2. The GPU of claim 1 , wherein each of the at least one shader processor processes a task through a plurality of pipeline stages, and
wherein the plurality of pipeline stages each process the assigned vertex shader task or the assigned pixel shader task.
3. The GPU of claim 2 , wherein each of the at least one shader processor comprises:
a vertex loader to read data of a vertex;
a fragment generator to generate data of a pixel included in an object, based on data of the object;
a unified shader to transform, based on the data of the vertex, a three-dimensional (3D) position of the vertex to a depth value and two-dimensional (2D) coordinates, to generate data of the transformed vertex, and to apply per-pixel effects to the data of the pixel;
a primitive assembly to generate a primitive, based on the data of the transformed vertex; and
a raster operator to generate a raster image, based on the data of the pixel, and
wherein each of the plurality of pipeline stages is provided by at least one of the vertex loader, the fragment generator, the unified shader, the primitive assembly, and the raster operator.
4. The GPU of claim 1 , wherein the vertex shader task is a task divided in a drawcall unit, and the pixel shader task is a task divided in a tile unit.
5. The GPU of claim 1 , further comprising:
a tile dispatch unit to transmit data of an object in a tile to the at least one shader processor.
6. The GPU of claim 1 , further comprising:
a tile binning unit to divide a frame into tiles.
7. The GPU of claim 1 , wherein the job manager manages at least one slot unit configured to store a state of each of the at least one shader processor, and
wherein the at least one slot unit records a type of a task executed by each of the at least one shader processor.
8. A graphic processing method, comprising:
assigning, by a job manager, a vertex shader task to a shader processor;
assigning, by the job manager, a pixel shader task to the shader processor; and
interleaving and executing, by the shader processor, the assigned vertex shader task and the assigned pixel shader task.

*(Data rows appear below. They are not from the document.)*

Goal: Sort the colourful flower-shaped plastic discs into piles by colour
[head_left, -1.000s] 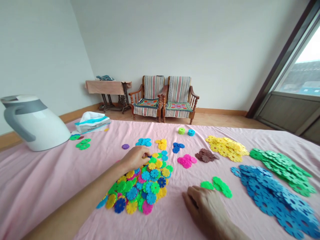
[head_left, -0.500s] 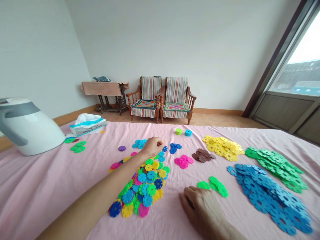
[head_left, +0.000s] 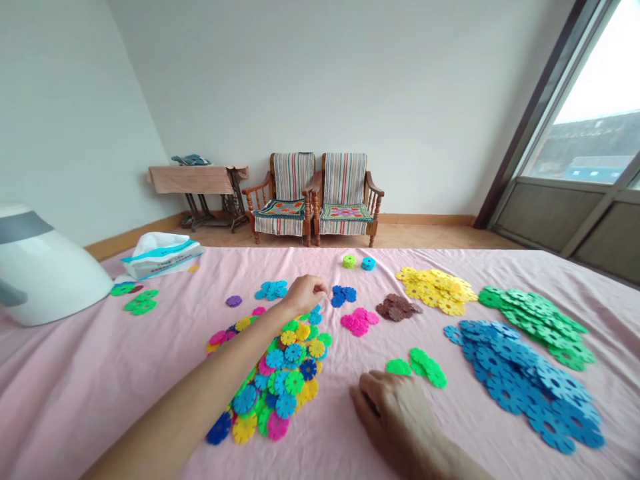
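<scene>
Worktop (head_left: 165, 360), pink cloth over it, near side cut off by the frame. Clock read from the mixed heap of discs (head_left: 280, 380) lying on it; 12 = far edge. White jug (head_left: 47, 267) at 10 o'clock, its left side lost at the frame edge, so the handle barely shows. Blue heap (head_left: 525, 380) at 3 o'clock; discs overlap too closely to count. Mixed heap: left forearm lies across the view of it and hides a broad band.

Left hand (head_left: 307, 293) at 1 o'clock, beside the dark-blue cluster (head_left: 343, 295). Fingers curled in, thumb close to them; cannot tell whether a disc is pinched there. Right hand (head_left: 393, 410) just past 3 o'clock, on the cloth, loosely curled; palm hidden, contents cannot be told.

Green heap (head_left: 537, 327) just behind the blue one. Yellow heap (head_left: 437, 291) at 2 o'clock. Tissue pack (head_left: 163, 257) between 10 and 11; print illegible. Pink cluster (head_left: 359, 321) at 2 o'clock. Single-looking purple disc (head_left: 234, 301) at 11; any layers beneath are unclear.
</scene>
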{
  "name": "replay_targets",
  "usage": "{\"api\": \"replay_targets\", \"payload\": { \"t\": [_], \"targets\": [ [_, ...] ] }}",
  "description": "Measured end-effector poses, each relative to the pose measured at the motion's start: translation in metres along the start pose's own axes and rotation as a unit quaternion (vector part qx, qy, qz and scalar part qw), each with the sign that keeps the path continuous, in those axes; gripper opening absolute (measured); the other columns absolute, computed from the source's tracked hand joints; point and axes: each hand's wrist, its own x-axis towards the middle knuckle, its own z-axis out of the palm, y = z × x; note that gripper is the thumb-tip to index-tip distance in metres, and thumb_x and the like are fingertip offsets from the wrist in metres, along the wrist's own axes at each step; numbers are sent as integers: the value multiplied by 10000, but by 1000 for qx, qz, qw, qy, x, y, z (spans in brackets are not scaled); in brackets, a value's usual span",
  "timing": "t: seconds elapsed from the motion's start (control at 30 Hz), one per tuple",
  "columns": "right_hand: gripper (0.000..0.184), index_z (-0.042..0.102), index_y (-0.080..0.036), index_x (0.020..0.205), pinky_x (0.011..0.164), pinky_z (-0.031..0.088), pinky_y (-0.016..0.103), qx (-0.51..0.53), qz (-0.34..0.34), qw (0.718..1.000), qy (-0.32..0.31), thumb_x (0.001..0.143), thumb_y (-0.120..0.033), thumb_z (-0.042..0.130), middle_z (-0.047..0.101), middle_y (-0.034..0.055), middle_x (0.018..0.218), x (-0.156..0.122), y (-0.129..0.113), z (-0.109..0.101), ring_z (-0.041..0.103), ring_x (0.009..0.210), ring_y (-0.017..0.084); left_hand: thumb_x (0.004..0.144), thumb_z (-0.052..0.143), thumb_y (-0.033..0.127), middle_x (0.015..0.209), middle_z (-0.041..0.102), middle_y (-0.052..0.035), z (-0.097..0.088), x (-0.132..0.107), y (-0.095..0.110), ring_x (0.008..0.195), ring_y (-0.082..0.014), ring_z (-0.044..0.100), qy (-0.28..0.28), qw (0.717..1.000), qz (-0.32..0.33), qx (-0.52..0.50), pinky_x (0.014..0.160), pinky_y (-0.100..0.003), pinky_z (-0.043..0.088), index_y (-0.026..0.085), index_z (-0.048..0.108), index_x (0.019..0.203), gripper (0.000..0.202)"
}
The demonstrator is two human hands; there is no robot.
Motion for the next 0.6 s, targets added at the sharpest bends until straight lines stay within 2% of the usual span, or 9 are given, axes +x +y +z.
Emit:
{"api": "replay_targets", "payload": {
  "t": [0.1, 0.2, 0.4, 0.6],
  "targets": [
    [295, 537, -183, 590, 518, 146, 302, 0, -2, 1000, -2, 863, -196, 425, 603, 6, 580, 0, 0, 0, 492, 497, 100, 684, 554, 125, 740, 698, -4, -9, -20, -6, 708, -145, 621, -23, 999, 26, 29, 658, -216, 434, 183, 709, 761, 182],
    [305, 533, -181, 581, 516, 146, 300, -5, 2, 1000, -3, 865, -204, 423, 605, 8, 574, -1, -1, -1, 493, 492, 101, 674, 603, 156, 717, 676, -15, -11, -31, -5, 732, -164, 610, -32, 996, 44, 64, 676, -232, 425, 184, 696, 719, 107],
    [313, 533, -184, 582, 511, 150, 302, -10, 7, 1000, -4, 870, -220, 414, 604, 13, 574, -1, -2, 0, 509, 497, 110, 709, 611, 211, 774, 657, -70, -5, -30, 8, 835, -217, 599, -25, 990, 41, 129, 735, -283, 423, 171, 664, 698, 68],
    [318, 532, -187, 584, 507, 162, 297, -7, 4, 1000, -2, 874, -229, 408, 603, 15, 570, 0, -1, 1, 518, 499, 115, 713, 540, 160, 692, 656, -110, -4, -30, 21, 773, -259, 627, -25, 984, 12, 176, 683, -320, 430, 152, 641, 618, 139]
  ]
}}
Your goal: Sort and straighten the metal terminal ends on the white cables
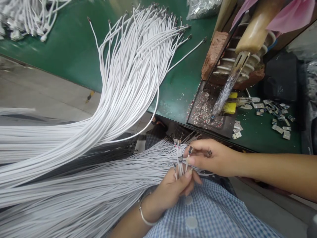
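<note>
Several white cables [181,168] with small metal connectors at their tips are bunched in my left hand [173,186], whose fingers close around them just below the connectors. My right hand [213,157] pinches one white cable [187,160] close to its dark connector, beside that bunch. Another small connector shows between the fingers of my right hand, partly hidden. Below and left of both hands spreads a large bundle of white cables [119,178]. A second thick bundle [133,66] drapes over the green table [79,66], its connector ends fanned out at the back.
A soldering iron [230,82] slants tip-down over a dark tray [203,112] strewn with solder bits, near a coil holder and bricks [214,54]. Yellow sponge pieces [229,108] and loose USB connectors [279,115] lie to its right. More cables [29,19] rest at the upper left.
</note>
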### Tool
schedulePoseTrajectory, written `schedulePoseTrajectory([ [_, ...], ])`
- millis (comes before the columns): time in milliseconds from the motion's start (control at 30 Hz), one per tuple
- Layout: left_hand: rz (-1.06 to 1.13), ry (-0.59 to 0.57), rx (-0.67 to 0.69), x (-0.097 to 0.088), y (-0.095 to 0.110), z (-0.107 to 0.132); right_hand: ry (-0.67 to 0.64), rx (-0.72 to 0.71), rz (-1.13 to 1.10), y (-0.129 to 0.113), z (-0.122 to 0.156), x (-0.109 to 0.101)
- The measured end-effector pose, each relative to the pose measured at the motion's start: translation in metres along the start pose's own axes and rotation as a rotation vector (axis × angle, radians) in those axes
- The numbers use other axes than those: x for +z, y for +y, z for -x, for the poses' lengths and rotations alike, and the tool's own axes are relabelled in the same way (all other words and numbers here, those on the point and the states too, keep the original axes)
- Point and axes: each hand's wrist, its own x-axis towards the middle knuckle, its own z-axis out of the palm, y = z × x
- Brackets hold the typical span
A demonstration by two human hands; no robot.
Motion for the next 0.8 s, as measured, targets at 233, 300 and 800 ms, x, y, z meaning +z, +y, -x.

9. The graphic processing method of claim 8 , wherein the shader processor processes a task through a plurality of pipeline stages, and
wherein the plurality of pipeline stages each process the assigned vertex shader task or the assigned pixel shader task.
10. The graphic processing method of claim 8 , wherein the interleaving and executing comprises:
reading, by a vertex loader of the shader processor, data of a vertex;
transforming, by a unified shader of the shader processor, based on the data of the vertex, a three-dimensional (3D) position of the vertex to a depth value and two-dimensional (2D) coordinates, and generating data of the transformed vertex;
generating, by a primitive assembly of the shader processor, a primitive, based on the data of the transformed vertex;
generating, by a fragment generator of the shader processor, data of a pixel included in an object, based on data of the object;
applying, by the unified shader, per-pixel effects to the data of the pixel; and
generating, by a raster operator of the shader processor, a raster image, based on the data of the pixel.
11. The graphic processing method of claim 8 , wherein a plurality of shader processors are provided, and
wherein the assigning of the vertex shader task comprises:
selecting, by the job manager, a shader processor, from among the plurality of shader processors, which is not currently processing a vertex shader task; and
assigning, by the job manager, the vertex shader task to the selected shader processor.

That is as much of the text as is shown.